**Exercise directions:**
Copy out the data line by line exactly, from its start to the line bearing "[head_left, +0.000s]", inclusive.

**Material for this exercise:**
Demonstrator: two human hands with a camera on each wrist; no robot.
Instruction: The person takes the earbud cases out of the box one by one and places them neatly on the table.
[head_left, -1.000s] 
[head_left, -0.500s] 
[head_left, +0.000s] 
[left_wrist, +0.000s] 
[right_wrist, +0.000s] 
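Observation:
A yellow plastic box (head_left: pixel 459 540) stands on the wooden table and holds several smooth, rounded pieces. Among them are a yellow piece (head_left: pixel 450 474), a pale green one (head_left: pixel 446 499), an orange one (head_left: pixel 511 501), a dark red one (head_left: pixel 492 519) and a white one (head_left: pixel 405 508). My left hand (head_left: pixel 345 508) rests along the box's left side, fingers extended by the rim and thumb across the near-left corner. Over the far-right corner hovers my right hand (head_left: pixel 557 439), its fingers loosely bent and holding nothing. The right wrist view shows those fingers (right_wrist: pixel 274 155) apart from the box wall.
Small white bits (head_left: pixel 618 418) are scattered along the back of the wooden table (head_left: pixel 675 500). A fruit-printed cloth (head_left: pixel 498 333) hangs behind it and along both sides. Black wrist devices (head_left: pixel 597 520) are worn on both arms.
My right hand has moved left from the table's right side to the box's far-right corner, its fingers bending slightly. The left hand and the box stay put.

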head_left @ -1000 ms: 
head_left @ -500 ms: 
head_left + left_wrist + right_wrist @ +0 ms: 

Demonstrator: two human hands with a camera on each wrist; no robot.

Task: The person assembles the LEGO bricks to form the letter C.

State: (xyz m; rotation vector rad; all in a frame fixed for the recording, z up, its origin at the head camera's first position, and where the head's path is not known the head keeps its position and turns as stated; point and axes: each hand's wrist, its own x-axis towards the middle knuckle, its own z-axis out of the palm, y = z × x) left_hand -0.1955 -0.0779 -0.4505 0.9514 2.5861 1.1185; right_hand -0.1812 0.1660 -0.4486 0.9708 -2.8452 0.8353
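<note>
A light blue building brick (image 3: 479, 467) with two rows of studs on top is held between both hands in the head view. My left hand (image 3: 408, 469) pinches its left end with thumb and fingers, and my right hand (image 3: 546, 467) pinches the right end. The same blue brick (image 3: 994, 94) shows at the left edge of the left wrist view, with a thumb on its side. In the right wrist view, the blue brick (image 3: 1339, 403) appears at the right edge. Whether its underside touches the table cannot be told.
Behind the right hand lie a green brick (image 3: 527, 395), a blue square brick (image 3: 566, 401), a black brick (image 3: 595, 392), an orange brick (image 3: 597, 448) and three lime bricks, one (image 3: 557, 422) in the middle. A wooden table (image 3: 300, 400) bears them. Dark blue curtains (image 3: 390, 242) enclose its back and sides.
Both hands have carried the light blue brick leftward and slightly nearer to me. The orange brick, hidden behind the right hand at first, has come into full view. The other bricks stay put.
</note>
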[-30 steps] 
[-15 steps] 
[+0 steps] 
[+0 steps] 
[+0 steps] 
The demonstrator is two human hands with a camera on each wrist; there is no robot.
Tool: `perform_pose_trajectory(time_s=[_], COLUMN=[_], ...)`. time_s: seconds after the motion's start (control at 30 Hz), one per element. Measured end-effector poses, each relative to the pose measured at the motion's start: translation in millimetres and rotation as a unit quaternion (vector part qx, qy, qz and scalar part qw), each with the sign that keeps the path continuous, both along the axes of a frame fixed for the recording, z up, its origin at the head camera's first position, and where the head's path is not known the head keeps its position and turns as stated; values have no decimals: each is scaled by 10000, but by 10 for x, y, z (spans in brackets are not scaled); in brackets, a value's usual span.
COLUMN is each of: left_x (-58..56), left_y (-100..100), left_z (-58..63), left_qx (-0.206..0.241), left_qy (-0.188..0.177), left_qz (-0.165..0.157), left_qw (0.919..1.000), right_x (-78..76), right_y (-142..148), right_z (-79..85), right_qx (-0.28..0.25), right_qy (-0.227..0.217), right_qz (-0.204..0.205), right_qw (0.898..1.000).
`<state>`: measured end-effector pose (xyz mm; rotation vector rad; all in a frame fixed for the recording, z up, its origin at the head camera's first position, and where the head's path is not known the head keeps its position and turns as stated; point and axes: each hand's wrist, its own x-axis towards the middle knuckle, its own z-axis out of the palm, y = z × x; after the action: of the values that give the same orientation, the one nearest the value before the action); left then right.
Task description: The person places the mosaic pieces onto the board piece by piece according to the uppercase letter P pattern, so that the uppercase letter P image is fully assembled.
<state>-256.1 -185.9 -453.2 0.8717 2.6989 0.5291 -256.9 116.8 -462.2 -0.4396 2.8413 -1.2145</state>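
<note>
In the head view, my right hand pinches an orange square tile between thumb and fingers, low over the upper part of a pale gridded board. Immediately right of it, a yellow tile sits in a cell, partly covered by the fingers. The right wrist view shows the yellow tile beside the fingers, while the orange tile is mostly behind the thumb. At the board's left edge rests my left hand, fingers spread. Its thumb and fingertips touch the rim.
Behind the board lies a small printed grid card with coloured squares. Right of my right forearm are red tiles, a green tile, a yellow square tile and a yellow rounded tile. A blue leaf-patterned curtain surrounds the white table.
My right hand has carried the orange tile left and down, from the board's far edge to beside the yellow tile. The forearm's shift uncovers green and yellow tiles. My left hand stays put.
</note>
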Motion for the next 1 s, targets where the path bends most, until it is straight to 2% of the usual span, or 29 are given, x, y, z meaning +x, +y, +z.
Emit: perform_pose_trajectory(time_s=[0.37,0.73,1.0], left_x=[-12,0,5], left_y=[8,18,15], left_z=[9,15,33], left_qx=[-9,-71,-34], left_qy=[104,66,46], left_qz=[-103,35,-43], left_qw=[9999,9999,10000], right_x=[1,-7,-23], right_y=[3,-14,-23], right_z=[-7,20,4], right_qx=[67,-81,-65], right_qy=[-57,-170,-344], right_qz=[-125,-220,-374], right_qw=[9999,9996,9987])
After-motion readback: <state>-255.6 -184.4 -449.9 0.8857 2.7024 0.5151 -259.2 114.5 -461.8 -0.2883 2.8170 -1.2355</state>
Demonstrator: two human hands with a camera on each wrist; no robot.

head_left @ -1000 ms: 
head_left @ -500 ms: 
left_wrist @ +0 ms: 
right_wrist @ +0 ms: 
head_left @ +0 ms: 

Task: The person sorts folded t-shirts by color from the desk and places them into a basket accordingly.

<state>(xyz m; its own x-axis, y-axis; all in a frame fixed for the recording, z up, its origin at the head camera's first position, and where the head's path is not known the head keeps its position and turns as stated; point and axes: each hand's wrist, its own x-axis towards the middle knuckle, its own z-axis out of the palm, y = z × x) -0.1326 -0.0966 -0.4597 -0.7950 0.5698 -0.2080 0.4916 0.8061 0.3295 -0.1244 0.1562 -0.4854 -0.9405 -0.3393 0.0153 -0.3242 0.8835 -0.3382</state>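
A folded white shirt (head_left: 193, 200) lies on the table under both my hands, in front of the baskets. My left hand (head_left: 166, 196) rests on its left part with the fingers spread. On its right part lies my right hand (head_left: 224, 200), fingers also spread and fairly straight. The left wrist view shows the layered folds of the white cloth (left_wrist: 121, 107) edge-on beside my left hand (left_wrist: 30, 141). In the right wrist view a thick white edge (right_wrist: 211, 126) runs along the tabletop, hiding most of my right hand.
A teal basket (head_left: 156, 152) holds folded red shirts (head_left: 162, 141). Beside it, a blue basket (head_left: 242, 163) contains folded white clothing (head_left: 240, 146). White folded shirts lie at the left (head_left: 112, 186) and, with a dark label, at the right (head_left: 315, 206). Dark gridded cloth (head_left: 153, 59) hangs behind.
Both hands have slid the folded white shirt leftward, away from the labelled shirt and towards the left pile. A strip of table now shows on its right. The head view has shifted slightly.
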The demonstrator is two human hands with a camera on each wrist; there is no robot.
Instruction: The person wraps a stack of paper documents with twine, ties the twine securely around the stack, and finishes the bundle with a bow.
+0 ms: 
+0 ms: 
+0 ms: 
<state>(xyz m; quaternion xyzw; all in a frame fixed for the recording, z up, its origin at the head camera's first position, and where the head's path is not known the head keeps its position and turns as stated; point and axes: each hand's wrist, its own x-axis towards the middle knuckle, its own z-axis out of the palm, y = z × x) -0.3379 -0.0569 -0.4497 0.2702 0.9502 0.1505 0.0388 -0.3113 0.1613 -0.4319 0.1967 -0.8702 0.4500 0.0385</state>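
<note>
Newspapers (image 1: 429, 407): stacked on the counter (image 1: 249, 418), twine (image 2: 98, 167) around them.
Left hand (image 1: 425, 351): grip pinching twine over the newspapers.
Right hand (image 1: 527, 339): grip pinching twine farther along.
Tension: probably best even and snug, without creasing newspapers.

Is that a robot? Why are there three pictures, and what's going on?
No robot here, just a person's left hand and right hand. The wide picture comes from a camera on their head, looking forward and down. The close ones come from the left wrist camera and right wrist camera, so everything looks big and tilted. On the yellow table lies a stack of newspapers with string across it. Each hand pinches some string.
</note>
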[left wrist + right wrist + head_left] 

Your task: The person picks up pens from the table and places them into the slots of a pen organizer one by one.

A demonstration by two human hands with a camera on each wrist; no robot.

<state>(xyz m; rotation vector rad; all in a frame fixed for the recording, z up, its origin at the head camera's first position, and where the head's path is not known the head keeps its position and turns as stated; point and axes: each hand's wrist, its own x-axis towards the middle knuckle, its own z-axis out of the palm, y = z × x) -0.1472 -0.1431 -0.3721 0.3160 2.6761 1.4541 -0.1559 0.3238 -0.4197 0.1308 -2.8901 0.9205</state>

**Solution:**
Demonstrator: two human hands with a camera on each wrist; no robot.
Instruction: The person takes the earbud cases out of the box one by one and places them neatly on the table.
[head_left, -1.000s] 
[head_left, -0.500s] 
[head_left, +0.000s] 

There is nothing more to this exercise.